In the case of the lost coin, a woman had 10 but lost one and would not rest until the house was swept and the coin found. Jesus said, “In the same way, I tell you, there is joy in the presence of God over one sinner who repents.”

And in the story of the lost son, the son was lost because of the choices he made. The son wasted his inheritance with “loose living” and after nothing was left, he found himself in a pig pen, feeding the pigs just to have something to eat. But in the story, the son came to his senses and realized he needed to go home and beg for his father’s forgiveness. He planned his speech, not to make excuses, but to own up to what he had done. To his amazement, his father had been waiting and watching for him to come home. His father received him with gladness and threw a party to celebrate, saying “This son of mine was dead and has come to life again; he was lost and has been found.”
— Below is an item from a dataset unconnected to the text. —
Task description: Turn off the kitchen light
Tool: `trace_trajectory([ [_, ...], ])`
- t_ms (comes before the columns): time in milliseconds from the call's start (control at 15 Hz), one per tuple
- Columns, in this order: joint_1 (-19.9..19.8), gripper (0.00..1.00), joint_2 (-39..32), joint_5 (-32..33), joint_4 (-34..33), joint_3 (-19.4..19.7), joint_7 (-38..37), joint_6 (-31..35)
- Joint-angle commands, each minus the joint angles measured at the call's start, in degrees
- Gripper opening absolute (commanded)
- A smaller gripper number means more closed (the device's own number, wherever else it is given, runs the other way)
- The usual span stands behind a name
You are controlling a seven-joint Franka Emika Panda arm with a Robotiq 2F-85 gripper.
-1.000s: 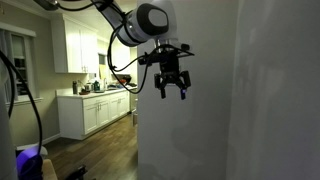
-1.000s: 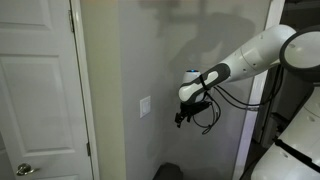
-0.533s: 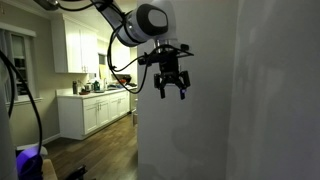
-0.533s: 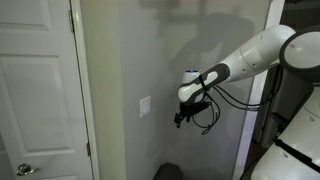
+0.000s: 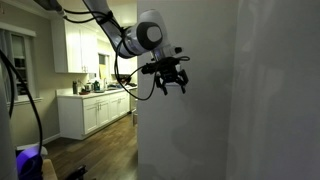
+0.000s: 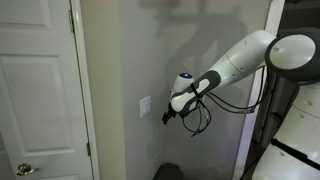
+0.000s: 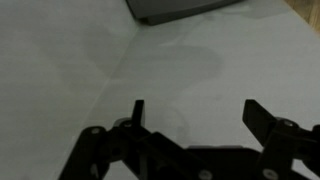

Yes, in the story there was an older brother who grumbled, just as there are some people in our lives who grumble over the mess we have made of things. But the father threw a party and welcomed his son home anyway.

Shelby County Christians United Against Drugs has thrown a party and we say to all – whether you are a lost sheep, lost coin, or a lost son or daughter, you are so valuable that God has placed people and programs in your life to help you experience recovery. And know this – that our redemptive God is able to take the messes we make and use them for His glory and our good if we turn our lives over to Him.

We are grateful to all who joined us and helped us have a Recovery Celebration. Everyone of us can be a voice for recovery – visible, vocal, valuable.